Utopia: Unintended Consequences
SE
Hoaby
Unintended Consequences:
Flaws in Utopian Society
Scott E. Hoaby, April 2005
One of the most enigmatic questions about Utopia is what Thomas More may have been
doing by writing it. Skinner notes that “almost everything about More’s Utopia is debatable.”
(Skinner 1987, 123) Surtz cautions us that no one “is so foolish as to claim that the work is
wholly jesting or wholly serious.”(Surtz PW, 4)

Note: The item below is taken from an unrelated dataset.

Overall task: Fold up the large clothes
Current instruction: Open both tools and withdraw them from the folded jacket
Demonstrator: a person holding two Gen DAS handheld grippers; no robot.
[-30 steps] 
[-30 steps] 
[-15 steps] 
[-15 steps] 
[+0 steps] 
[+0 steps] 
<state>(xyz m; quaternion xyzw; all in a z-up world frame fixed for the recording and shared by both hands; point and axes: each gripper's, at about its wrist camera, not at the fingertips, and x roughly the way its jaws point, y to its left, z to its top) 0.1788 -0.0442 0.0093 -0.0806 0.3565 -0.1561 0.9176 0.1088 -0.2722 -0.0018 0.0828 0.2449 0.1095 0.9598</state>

These difficulties notwithstanding, an under-considered interpretation of Utopia is that it is a
seriocomic parody of political theories discussed or reformulated in Renaissance humanist
circles that were sedulously, though slowly, transforming both church and state in Europe. Most
interpreters of Utopia emphasize its serious messages and put relatively little attention on the
role that devices such as jest, parody, and irony may have in the text. By under considering the
interplay of these literary devices with the serious issues in Utopia, they potentially miss an
integral part of More’s ciphering and our subsequent potential for interpretive deciphering.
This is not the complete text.